Placozoa
Placozoans Temporal range: [1] | |
---|---|
Trichoplax adhaerens | |
Scientific classification | |
Domain: | Eukaryota |
Kingdom: | Animalia |
Subkingdom: | Eumetazoa |
Clade: | ParaHoxozoa |
Phylum: | Placozoa Grell, 1971 |
Type species | |
Trichoplax adhaerens | |
Classes[2] | |
|
Placozoa (/ˌplækəˈzoʊə/ PLAK-ə-ZOH-ə; lit. 'flat animals')[3] is a phylum of marine and free-living (non-parasitic) animals.[4][5] They are blob-like animals composed of aggregations of cells.

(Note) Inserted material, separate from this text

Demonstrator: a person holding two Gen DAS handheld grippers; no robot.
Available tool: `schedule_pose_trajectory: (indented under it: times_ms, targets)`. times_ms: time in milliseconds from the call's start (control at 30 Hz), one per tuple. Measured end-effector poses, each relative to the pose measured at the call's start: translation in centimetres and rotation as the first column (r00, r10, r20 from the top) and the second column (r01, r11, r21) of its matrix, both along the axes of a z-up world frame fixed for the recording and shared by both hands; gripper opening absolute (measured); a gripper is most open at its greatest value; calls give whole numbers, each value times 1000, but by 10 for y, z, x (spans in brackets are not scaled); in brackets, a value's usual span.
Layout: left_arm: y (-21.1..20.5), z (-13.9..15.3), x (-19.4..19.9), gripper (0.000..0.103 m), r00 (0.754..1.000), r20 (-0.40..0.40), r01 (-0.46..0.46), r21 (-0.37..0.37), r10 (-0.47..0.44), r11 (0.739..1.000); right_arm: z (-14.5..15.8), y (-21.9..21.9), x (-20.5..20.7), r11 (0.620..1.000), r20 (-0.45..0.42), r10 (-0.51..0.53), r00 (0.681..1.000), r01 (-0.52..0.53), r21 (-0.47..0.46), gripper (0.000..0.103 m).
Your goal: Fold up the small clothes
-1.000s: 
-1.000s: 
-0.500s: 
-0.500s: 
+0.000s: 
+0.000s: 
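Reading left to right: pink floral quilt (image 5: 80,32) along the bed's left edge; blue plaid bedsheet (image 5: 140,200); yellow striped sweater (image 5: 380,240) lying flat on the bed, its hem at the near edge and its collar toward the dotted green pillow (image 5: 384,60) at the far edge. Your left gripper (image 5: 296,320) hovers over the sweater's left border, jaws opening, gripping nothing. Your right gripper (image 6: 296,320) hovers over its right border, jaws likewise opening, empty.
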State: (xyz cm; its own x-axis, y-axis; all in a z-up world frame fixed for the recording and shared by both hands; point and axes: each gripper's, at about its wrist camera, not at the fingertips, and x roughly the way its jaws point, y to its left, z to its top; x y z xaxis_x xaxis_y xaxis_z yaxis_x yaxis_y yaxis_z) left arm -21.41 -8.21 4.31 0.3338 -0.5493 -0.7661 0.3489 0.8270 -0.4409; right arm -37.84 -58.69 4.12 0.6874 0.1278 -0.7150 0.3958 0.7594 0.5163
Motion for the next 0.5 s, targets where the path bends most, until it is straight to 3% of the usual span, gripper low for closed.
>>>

Moving in water by ciliary motion, eating food by engulfment, reproducing by fission or budding, placozoans are described as "the simplest animals on Earth."[6] Structural and molecular analyses have supported them as among the most basal animals,[7][8] thus, constituting a primitive metazoan phylum.[9]
The first known placozoan, Trichoplax adhaerens, was discovered in 1883 by the German zoologist Franz Eilhard Schulze (1840–1921).[10][11] Describing the uniqueness, another German, Karl Gottlieb Grell (1912–1994), erected a new phylum, Placozoa, for it in 1971. Remaining a monotypic phylum for over a century,[12][13] new species began to be added since 2018. So far, three other extant species have been described, in two distinct classes: Uniplacotomia (Hoilungia hongkongensis in 2018 and Cladtertia collaboinventa in 2022[14]) and Polyplacotomia (Polyplacotoma mediterranea, the most basal, in 2019[15]). A single putative fossil species is known, the Middle Triassic Maculicorpus microbialis.[1]
History
Trichoplax was discovered in 1883 by the German zoologist Franz Eilhard Schulze, in a seawater aquarium at the Zoological Institute in Graz, Austria.[10][16] The generic name is derived from the classical Greek θρίξ (thrix), meaning "hair", and πλάξ (plax), "plate". The specific epithet adhaerens is Latin meaning "adherent", reflecting its propensity to stick to the glass slides and pipettes used in its examination.[17] Schulze realized that the animal could not be a member of any existing phyla, and based on the simple structure and behaviour, concluded in 1891 that it must be an early metazoan. He also observed the reproduction by fission, cell layers and locomotion.[18]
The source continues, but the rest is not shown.